On another note, the Vietnam comparison he made is bunk and I realize that many, many more resources went into occupying Japan, but arguably the plan there was even more implausible and arrogantly run than Iraq. Even John Dower's Embracing Defeat can't point out why everything worked.

Ultimately, anyone who opposed the war in Iraq before we started can honestly say that they were making an informed decision, but people who say that they can really point to the factors (any) that led to an unsuccessful occupation are claiming knowledge beyond their possession. Bush's plea for us to rethink these old wars should make that abundantly clear -and push us to drop this failed expedition.

Another way to put Bush's agrument re Pyle: "Greene was wrong about Pyle. Pyle is the real hero, even though people like Greene (the 'Greene argument') think Pyle was dangerously naive. I am like Pyle. I am a symbol of American purpose and patriotism. History proved that Pyle was right and Greene was wrong, just as History will prove that I am right and my critics are wrong."

I think Graham Greene must be breakdancing in his grave right now.

Is Bush perhaps thinking of Gomer Pyle?

It is worth stressing that the historical illiteracy of the speech is an irrelevancy. The people who wrote it are all intelligent and know they are selling crap. So what is the point?

This is a speech designed to give war supporters cover, and to demonize war opponents. It is a primer in hate speech and demagoguery. It is the type of speech that gives rhetoric a bad name -- the use of language as emotional symbols devoid of logical meaning.

We have reached the point where to oppose hateful tactics, you must call it what it is and not shy from the ugliness of the language necessary to respond. This speech is a lie intended to foment hate and purposely intended to avoid a reasoned discussion of the subject. The people who write it and adopt its language are liars and seek to rely on hate speech over reason to get what they want.

Yes, it is important to point out the logical fallacies of the speech, but doing so is not primarily what it takes to push back. Like John Kerry in 2004, the mistake in responding to hate tactics is not making a strong counterattack condemning the principles of the people who utter such filth.

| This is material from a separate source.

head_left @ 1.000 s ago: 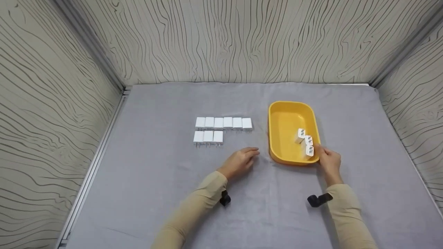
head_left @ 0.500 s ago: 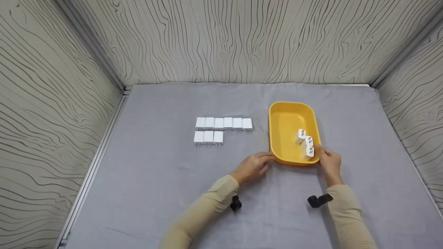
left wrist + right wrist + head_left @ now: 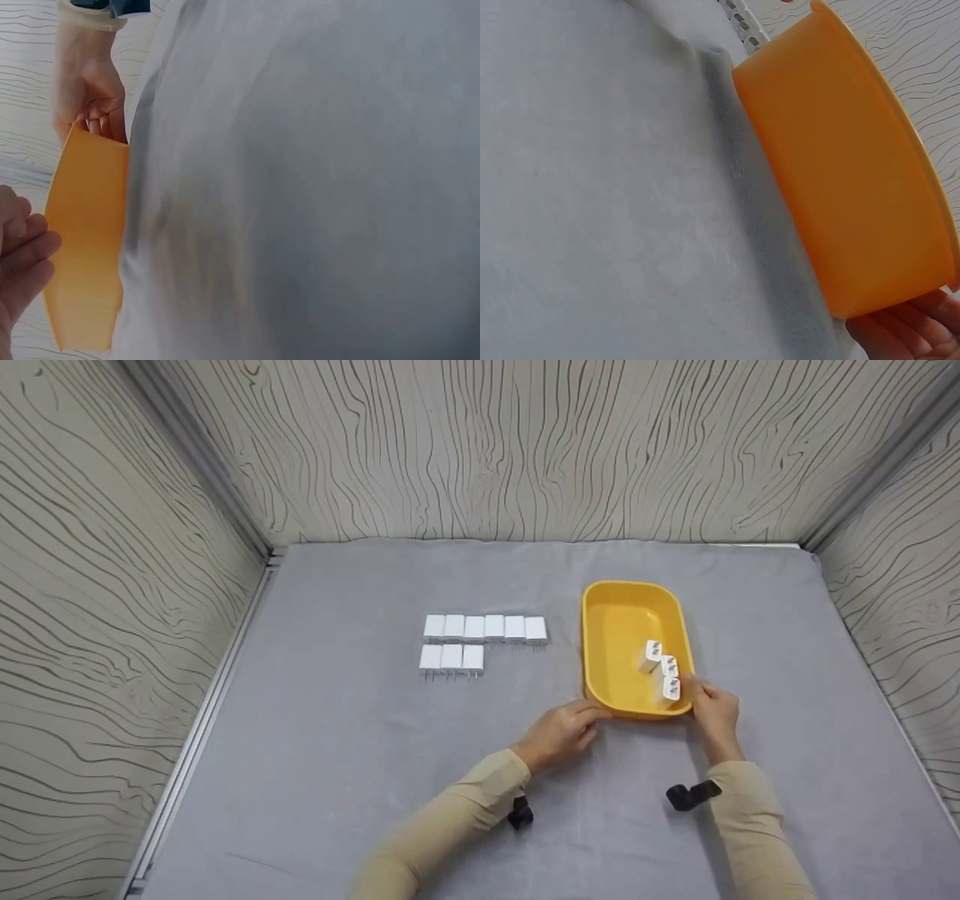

I agree with the points made above that people are not so mindless that they are duped by this. But they do feel at the core what is being said, and need leadership on how to push back. You do not push back against demagoguery by saying someone is a demagogue and logically pointing out the proof of that (since most people only vaguely know what that word means) -- you say they are liars and unprincipled deceivers, and then point out why that is so.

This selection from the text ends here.